What to work on> Skip every image and restate the data word for word.
[Start of section]
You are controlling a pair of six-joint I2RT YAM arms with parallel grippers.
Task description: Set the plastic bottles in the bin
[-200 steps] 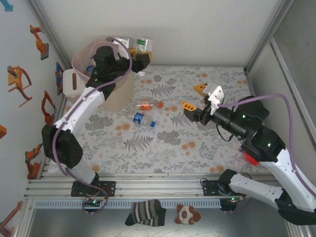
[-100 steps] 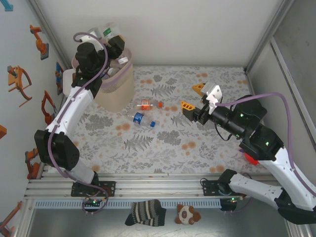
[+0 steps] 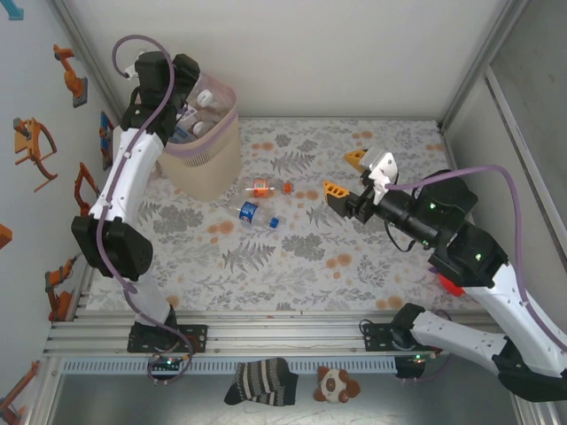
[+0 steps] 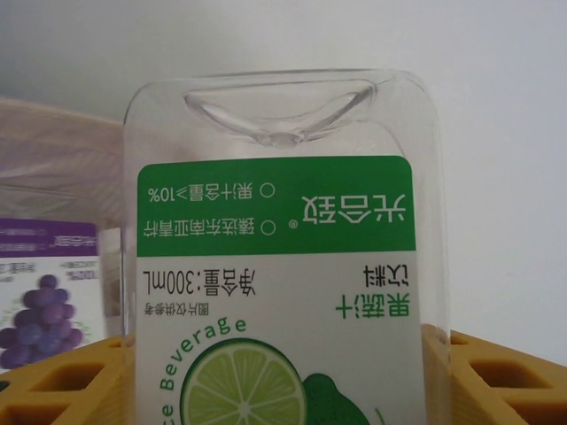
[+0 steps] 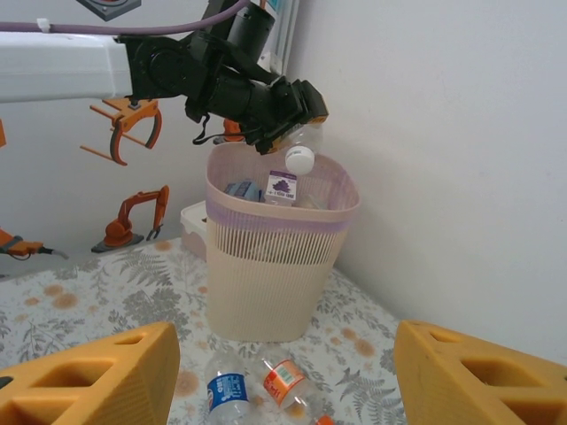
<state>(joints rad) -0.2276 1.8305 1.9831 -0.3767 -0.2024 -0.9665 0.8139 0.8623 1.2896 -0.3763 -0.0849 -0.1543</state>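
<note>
**Left arm carried a bottle over the bin**

The lime bottle (image 4: 283, 266), clear with a green label, was clamped between the jaws of the left gripper (image 5: 292, 113). Its white cap pointed down over the open mouth of the bin (image 3: 208, 168). Within the last second the gripper swung from the bin's right side to a position above its rim. The bottle had not yet been released, and release appeared to be the next step. An orange-labelled bottle (image 3: 260, 187) and a blue-labelled bottle (image 3: 249, 212) lay on the surface (image 3: 372, 248) just right of the bin. The right gripper (image 3: 344, 174) had barely shifted, its jaws spread and empty.
</note>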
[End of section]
Solution to the problem>
You are controlling a pair of six-joint I2RT YAM arms with parallel grippers.
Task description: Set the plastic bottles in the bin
[-200 steps] 
[-100 steps] 
[+0 steps] 
[+0 steps] 
[+0 steps] 
<state>(joints rad) -0.2276 1.8305 1.9831 -0.3767 -0.2024 -0.9665 0.8139 0.8623 1.2896 -0.3763 -0.0849 -0.1543</state>
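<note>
**Left arm carried a bottle over the bin**

The lime bottle (image 4: 283, 266), clear with a green label, was clamped between the jaws of the left gripper (image 5: 292, 113). Its white cap pointed down over the open mouth of the bin (image 3: 208, 168). Within the last second the gripper swung from the bin's right side to a position above its rim. The bottle had not yet been released, and release appeared to be the next step. An orange-labelled bottle (image 3: 260, 187) and a blue-labelled bottle (image 3: 249, 212) lay on the surface (image 3: 372, 248) just right of the bin. The right gripper (image 3: 344, 174) had barely shifted, its jaws spread and empty.
</note>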

The answer requires no additions.